Every single data point is tied to the publicly available document from which it was culled, so users are able to verify the veracity of the data. Most of these documents are CSR reports – 100+ page PDFs that for the first time will be easily digestible and comparable using the Justmeans’ data visualization tool. Ultimately, Justmeans Insights will make ESG reporting relevant to all types of stakeholders, from CSR practitioners and socially responsible investors to journalists and consumers. "As a solely data-driven process, Justmeans Insights puts the interpretation of CSR performance back into the hands of stakeholders in a material and highly transparent way," said Benjamin Whitney, Lead Research Analyst for Justmeans Insights. "Market sustainability and environmental sustainability cannot be reconciled without a transparent and verifiable data-driven process."
How Does Justmeans Insights Work?
The graphs that you create with the data visualization tool can be shared and embedded. So while I can go on and on about how amazing this tool is, I’d rather let Justmeans Insights speak for itself. Without further ado, let's see what it can do!

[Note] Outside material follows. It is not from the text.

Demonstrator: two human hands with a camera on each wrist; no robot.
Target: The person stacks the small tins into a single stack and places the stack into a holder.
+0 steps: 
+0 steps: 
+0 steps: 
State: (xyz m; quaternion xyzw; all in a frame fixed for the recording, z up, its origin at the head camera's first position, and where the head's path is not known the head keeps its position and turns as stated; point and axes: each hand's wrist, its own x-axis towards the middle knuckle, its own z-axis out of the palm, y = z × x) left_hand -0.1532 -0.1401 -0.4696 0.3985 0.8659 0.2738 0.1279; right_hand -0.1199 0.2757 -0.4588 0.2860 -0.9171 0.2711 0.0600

Recently, there's been a lot of attention focused on the massive quantity of water needed to manufacture semiconductors. Justmeans Insights lets me find out just how much water semiconductor manufacturing companies have used for the past four years (Scroll your mouse over the bars on the graph to find more detailed numbers):
This graph shows total water use since 2007 for Intel, Texas Instruments, and STMicroelectronics. In 2010, for example, Intel used 30,661,835 cubic meters of water, STMicroelectronics used 27,736,000 cubic meters of water, and Texas Instruments used 20,819,765 cubic meters of water. But this comparison isn't quite fair — larger companies should be expected to use more water in their operations, and the companies shown in the above graph are not all the same size. How do we account for that? Well, Justmeans Insights also has the power to normalize the data to annual revenue. So let's look at this graph again, with the figures for total water use divided by millions USD$ annual revenue:
When we normalize by revenue, the data paint a much different picture. In 2010, for example, Intel used more total water than its competitors, and clearly Intel's total water usage has been trending upwards since 2007. However, we can see that, when normalized by revenue, Intel is actually an industry leader in cutting down on water usage. Moreover, Intel has done a great job of maintaining relatively low and stable water usage in comparison to its competitors.
And how has Intel managed to keep its water usage intensity stable despite growing as a company? Quite simply, Intel has increased its water recycling dramatically. Let's go back to Justmeans Insights for the data:
As the graph shows, as Intel used more water, it also recycled much more water, which has gone a long way towards decreasing its total consumption. While you can read case studies that suggest that Intel cares about water recycling (for example here, and here), Justmeans Insights is the only place you can go to confirm it using our data visualization tools.
Ultimately, by using Justmeans Insights, I found out with a few mouse clicks what would have taken hours upon hours of research to learn. And keep in mind that subscribers to Justmeans Insights can easily find out exactly where the data came from because every data point is linked to the source document from which it was culled. It's a dream for anyone who wants to cut through the anectodal evidence to gain a deep understanding of companies' CSR performance.